I've started working through Analytical Mechanics for Relativity and Quantum Mechanics by Oliver Johns and I'm stuck on deriving a formula.
In the section titled "Change of Angular Momentum", Johns states that the rate of change for spin angular momentum, $ S $, for a collection of $ N $ many particles is equal to the spin external torque, so:
$$ \frac{\text{d}S}{\text{d}t} = \tau_s^{\text{(ext)}} $$
where spin external torque is defined as:
$$ \tau_s^{\text{(ext)}} = \sum_{\text{n = 1}}^N\rho_n \times{f_n^\text{(ext)}} $$
where $ \rho_n $ is the relative position vector of the nth particle.

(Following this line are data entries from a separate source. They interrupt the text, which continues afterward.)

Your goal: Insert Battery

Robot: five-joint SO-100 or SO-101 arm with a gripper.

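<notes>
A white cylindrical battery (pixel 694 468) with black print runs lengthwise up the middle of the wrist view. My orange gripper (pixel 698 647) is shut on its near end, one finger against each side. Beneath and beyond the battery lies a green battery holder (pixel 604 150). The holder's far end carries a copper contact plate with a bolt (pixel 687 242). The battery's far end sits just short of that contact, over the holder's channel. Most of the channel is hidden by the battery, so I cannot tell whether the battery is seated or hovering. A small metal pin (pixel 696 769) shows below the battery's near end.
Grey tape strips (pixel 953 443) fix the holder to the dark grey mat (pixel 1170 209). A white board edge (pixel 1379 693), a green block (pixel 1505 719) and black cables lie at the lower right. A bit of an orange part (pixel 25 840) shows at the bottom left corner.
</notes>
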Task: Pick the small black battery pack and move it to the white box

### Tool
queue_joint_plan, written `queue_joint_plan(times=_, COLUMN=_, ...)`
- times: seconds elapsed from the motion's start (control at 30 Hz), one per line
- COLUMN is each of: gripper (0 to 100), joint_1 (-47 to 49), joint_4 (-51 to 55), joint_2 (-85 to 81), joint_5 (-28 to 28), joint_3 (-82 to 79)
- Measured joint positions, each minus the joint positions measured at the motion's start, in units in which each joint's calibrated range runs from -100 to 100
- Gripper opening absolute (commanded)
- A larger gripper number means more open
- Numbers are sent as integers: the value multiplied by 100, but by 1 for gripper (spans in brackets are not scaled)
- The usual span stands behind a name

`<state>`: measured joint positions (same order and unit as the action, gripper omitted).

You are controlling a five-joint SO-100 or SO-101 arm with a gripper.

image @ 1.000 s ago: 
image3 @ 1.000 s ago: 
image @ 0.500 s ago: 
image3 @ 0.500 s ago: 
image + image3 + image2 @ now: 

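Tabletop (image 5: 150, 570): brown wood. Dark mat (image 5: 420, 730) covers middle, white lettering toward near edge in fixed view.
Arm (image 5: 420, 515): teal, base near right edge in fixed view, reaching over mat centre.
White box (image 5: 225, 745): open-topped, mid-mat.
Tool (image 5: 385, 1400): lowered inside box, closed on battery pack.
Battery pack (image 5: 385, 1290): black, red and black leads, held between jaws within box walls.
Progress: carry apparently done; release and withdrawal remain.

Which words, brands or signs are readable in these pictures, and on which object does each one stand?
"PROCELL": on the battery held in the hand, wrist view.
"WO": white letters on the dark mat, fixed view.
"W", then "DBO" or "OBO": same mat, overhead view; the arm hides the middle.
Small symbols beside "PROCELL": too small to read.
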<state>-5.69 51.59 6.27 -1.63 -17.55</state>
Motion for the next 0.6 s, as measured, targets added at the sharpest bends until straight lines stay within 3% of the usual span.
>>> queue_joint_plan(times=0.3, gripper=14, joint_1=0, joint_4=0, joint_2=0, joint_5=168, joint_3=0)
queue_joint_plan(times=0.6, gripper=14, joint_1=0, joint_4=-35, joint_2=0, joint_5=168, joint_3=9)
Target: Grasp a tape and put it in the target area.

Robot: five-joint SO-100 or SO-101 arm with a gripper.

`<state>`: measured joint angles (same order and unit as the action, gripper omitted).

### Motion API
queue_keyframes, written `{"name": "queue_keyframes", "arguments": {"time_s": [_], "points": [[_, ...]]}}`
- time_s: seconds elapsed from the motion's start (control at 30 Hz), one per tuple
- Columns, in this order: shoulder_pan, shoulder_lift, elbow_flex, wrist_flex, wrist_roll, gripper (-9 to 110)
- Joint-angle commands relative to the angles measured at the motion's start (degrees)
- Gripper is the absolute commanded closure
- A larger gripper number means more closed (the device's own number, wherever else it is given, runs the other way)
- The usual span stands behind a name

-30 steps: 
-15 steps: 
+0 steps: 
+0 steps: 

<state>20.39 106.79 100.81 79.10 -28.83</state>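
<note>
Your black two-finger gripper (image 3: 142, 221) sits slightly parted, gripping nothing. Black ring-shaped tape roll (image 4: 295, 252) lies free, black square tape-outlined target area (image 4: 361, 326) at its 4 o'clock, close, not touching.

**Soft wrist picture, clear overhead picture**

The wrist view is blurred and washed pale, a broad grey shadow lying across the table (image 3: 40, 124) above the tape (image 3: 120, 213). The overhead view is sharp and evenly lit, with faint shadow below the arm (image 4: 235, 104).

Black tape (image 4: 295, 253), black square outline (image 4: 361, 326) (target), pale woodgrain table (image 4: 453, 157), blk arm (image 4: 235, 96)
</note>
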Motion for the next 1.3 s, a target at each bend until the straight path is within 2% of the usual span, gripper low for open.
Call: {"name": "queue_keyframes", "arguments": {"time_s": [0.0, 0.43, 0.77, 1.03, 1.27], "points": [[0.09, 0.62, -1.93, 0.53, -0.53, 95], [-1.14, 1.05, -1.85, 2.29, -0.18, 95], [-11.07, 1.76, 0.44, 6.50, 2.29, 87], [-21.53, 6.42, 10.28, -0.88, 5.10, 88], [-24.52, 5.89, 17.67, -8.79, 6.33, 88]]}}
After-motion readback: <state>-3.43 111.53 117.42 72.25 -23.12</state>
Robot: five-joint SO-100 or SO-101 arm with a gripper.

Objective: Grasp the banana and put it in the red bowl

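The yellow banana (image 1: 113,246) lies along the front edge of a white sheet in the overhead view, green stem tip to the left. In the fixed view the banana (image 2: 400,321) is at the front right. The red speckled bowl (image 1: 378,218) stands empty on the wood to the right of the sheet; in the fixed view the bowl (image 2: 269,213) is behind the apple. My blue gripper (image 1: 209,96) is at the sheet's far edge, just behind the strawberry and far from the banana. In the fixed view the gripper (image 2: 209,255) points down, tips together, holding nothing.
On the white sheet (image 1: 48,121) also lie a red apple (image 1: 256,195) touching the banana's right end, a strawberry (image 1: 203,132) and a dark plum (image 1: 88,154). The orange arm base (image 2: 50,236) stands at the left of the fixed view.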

I've been able to get this far in my derivation:
$$ 1)\space S = \sum_\text{n = 1}^N\rho_n\times (m_n\dot{\rho_n}) $$ which is given as the definition for spin angular momentum
$$ 2)\space \frac{\text{d}S}{\text{d}t} = \frac{\text{d}}{\text{d}t}\text(\sum_\text{n = 1}^N\rho_n\times\text(m_n\dot{\rho_n})) $$
$$ 3)\space \frac{\text{d}}{\text{d}t}\text(\sum_\text{n = 1}^N\rho_n\times\text(m_n\dot{\rho_n})) = \sum_\text{n = 1}^N\text[(\dot{\rho_n}\times m_n \dot{\rho_n}) \space+\space \text(\rho_n \times m_n\ddot{\rho_n})] $$
where $ \dot{\rho_n}\times m_n \dot{\rho_n} = 0 $ by the properties of cross products, so I've gotten to this point:
$$ 4)\space \frac{\text{d}S}{\text{d}t} = \sum_\text{n = 1}^N(\rho_n \times m_n \ddot{\rho_n}) $$
I know that $ m_n \ddot{\rho_n} = m_n (a_n - A) = f_n - m_n A $ where $ A $ is the acceleration of the center of mass.
So if my derivation is correct so far, then we must have the following:
$$ m_n \ddot{\rho_n} = m_n (a_n - A) = f_n - m_n A = f_n^\text{(ext)} $$
This is where I'm stuck. How can I show this last equivalence? My intuition tells me that if $ m_n A $ can be shown to be the internal force of the nth particle then the derivation is complete as $$ f_n - f_n^\text{(int)} = f_n^\text{(ext)} $$
So is it possible to show that this is true? Or is there another method that I'm not seeing?
Thanks